#### REQUIREMENT:
Using the listing below, retype exactly the lines starting at the one with "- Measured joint" and ending at the one with "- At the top", and include both.

#### COLLECTED MATERIAL:
'''

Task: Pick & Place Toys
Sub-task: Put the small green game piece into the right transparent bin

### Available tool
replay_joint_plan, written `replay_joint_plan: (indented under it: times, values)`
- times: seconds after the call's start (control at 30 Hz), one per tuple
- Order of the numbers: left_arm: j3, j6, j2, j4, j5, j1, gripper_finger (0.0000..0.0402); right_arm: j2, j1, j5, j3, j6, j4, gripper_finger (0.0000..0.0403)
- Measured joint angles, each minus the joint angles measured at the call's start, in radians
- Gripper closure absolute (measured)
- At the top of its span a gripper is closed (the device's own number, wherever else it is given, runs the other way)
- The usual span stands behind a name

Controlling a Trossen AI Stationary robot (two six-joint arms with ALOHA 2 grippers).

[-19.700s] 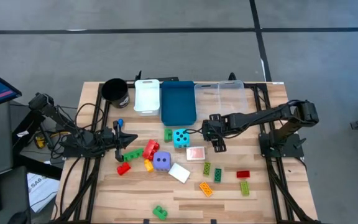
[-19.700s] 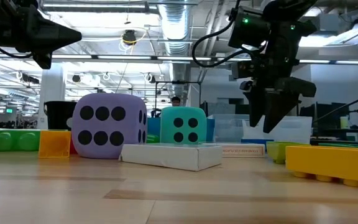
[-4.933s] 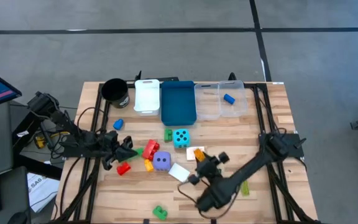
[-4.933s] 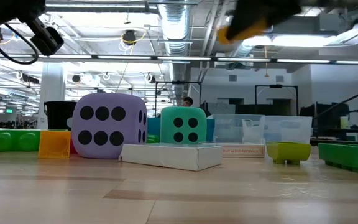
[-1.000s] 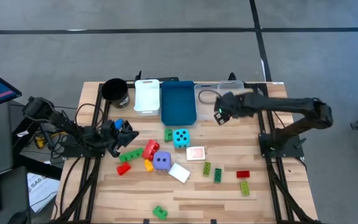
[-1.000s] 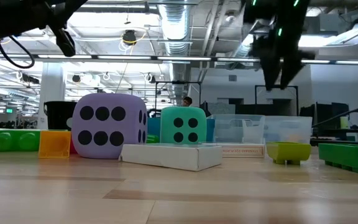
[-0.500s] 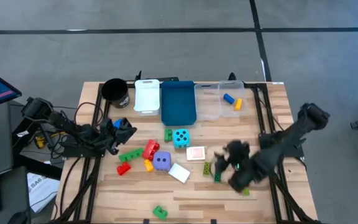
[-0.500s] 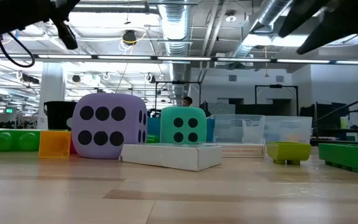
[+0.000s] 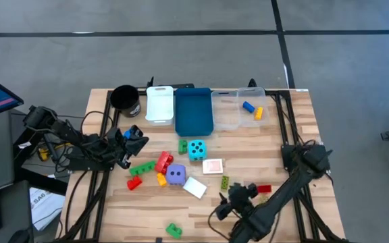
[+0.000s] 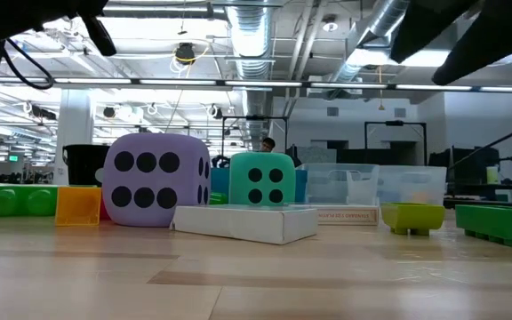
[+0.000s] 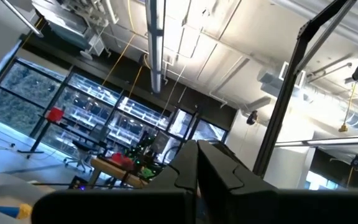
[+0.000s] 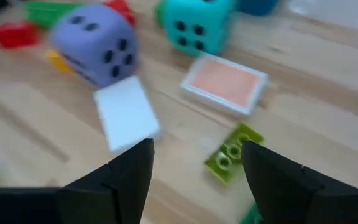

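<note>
Toys lie in the middle of the table: a purple die (image 9: pixel 175 175), a cyan die (image 9: pixel 196 149), a white card (image 9: pixel 195 187), a pink-faced card (image 9: pixel 213 166), and red, green and yellow bricks. My right gripper (image 9: pixel 234 196) hangs open above the table's near part. In its wrist view my right gripper (image 12: pixel 197 165) has nothing between its fingers, and a green brick (image 12: pixel 232 152), the white card (image 12: pixel 126 115) and both dice lie beyond it. My left gripper (image 9: pixel 137 135) is at the table's left, shut and tipped upward; my left gripper (image 11: pixel 197 152) holds nothing.
At the far edge stand a black cup (image 9: pixel 124 99), a white bin (image 9: pixel 159 103), a blue bin (image 9: pixel 193 110) and a clear bin (image 9: pixel 229 111) holding a blue brick (image 9: pixel 248 106) and a yellow brick (image 9: pixel 258 113). A green brick (image 9: pixel 173 229) lies near the front edge.
My right gripper has swung fast from above the clear bin toward the table's near edge, sinking and turning, and now hangs over the bricks near the white card. A yellow brick now shows in the clear bin beside the blue one.
</note>
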Motion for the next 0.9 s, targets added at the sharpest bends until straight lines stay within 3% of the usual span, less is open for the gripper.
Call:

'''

#### RESULT:
- Measured joint angles, each minus the joint angles measured at the call's start, in radians
- Gripper closure absolute (measured)
- At the top of its span a gripper is closed (the device's own number, wherever else it is given, runs the other way)

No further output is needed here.